On written description, the court held that a reasonable jury could have found Teva’s disclosure sufficient. The specification was allowed to rely on known building blocks: anti-CGRP antagonist antibodies (in murine form) were well known in the prior art — Lilly itself had taken that position in earlier IPR proceedings — and humanization was a routine technique by the 2006 priority date. Against that background, disclosing one humanized example (G1) plus the structural and functional traits needed for the method of treatment was “sufficiently representative” of the claimed genus. The court rejected the view that AbbVie Deutschland v. Janssen imposes a bright-line requirement that the specification disclose a composition “structurally similar to” the accused product.

On enablement, the court similarly concluded that JMOL was improper. The panel distinguished Amgen and Baxalta v. Genentech: those cases involved claims to the antibody genus itself, which forced the patentee to teach how to make the full scope of those antibodies. Teva’s claims, by contrast, covered only the method of treating headache. Because a reasonable jury could have found that all humanized anti-CGRP antagonist antibodies treat headache, there was no open-ended “research assignment” left for skilled artisans — any such antibody would work in the claimed method. The court distinguished Idenix v. Gilead on the same basis: there, not every candidate compound was effective, so screening was necessary; here, all candidates were.

Key Takeaways

• Method-of-use claims get more breathing room than composition claims. After Amgen, antibody-genus composition claims face very tough §112 scrutiny. Teva shows that the analysis shifts when the claim is to a method of using a known or easily made class of antibodies for a specific therapeutic purpose.
• Known-genus building blocks count. When the underlying class (here, anti-CGRP antagonist antibodies) and the processing technique (humanization) are already routine in the art, the specification need not re-teach them. Prior-art knowledge fills gaps in the disclosure.
• “Research assignment” analysis is claim-specific. The enablement question turns on what skilled artisans must do to practice the claim — not to map the entire underlying chemical space. If every member of the relevant subset works, screening effort doesn’t create an undue-experimentation problem.
• AbbVie is not a bright-line structural-similarity rule. The Federal Circuit clarified that AbbVie‘s language about antibodies “structurally similar to” the accused product is fact-bound, not a categorical requirement for antibody cases.
• Jury verdicts on §112 get real deference on JMOL. The panel repeatedly emphasized that substantial evidence supported findings underlying the verdict, and that the clear-and-convincing burden belongs to the challenger on JMOL review.

Why It Matters

This decision is a significant win for biologics patent holders and a roadmap for how to draft antibody-adjacent patents after Amgen. By focusing on method-of-use claims backed by a known antibody class, Teva preserved enforceable patent coverage where pure composition claims would have failed. Expect more life-science patentees to structure their portfolios around therapeutic-use claims tied to well-characterized prior-art antibody classes, rather than broad functional genus claims that courts have grown skeptical of.

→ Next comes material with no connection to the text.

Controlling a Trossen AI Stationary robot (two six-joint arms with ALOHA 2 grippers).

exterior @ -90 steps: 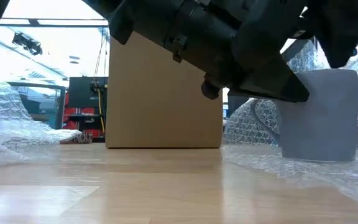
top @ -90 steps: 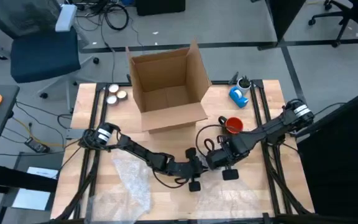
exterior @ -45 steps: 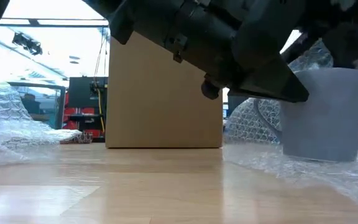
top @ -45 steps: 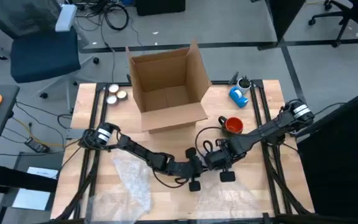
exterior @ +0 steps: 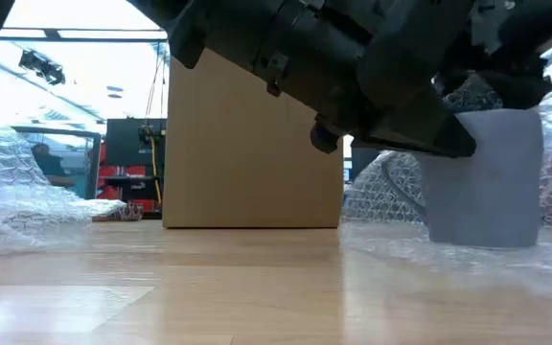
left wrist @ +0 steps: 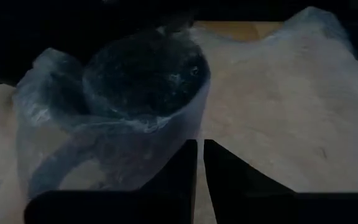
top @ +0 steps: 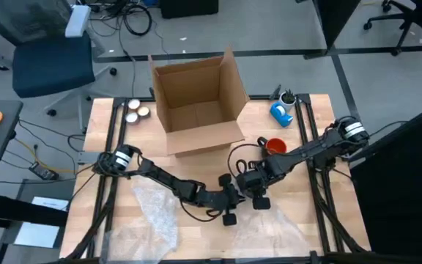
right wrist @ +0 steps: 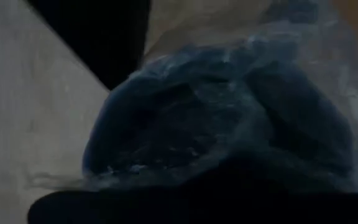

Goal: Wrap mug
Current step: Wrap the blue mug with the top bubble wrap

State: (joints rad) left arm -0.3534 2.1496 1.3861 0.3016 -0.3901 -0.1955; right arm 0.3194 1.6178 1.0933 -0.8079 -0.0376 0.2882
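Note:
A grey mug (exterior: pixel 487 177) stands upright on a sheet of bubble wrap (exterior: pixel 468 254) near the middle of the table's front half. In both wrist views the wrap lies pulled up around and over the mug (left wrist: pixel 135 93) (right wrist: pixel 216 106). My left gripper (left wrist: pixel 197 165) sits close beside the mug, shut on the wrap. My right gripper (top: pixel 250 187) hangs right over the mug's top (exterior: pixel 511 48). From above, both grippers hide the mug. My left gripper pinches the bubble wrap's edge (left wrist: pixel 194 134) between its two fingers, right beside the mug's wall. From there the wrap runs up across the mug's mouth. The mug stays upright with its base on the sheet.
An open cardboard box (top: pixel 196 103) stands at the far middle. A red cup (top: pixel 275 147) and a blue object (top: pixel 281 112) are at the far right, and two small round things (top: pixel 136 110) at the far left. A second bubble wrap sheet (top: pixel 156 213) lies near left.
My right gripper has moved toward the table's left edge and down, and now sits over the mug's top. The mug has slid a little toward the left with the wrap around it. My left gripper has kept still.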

For the migraine market specifically, the ruling revives Teva’s infringement case against Lilly’s Emgality — a product with hundreds of millions of dollars in annual sales — and sends the dispute back to the district court for further proceedings consistent with the restored jury verdict. More broadly, the opinion gives the biotechnology industry a much-needed signal that Amgen does not sweep away all functional-antibody patenting, and that careful claim architecture can still deliver robust protection for novel therapeutic uses.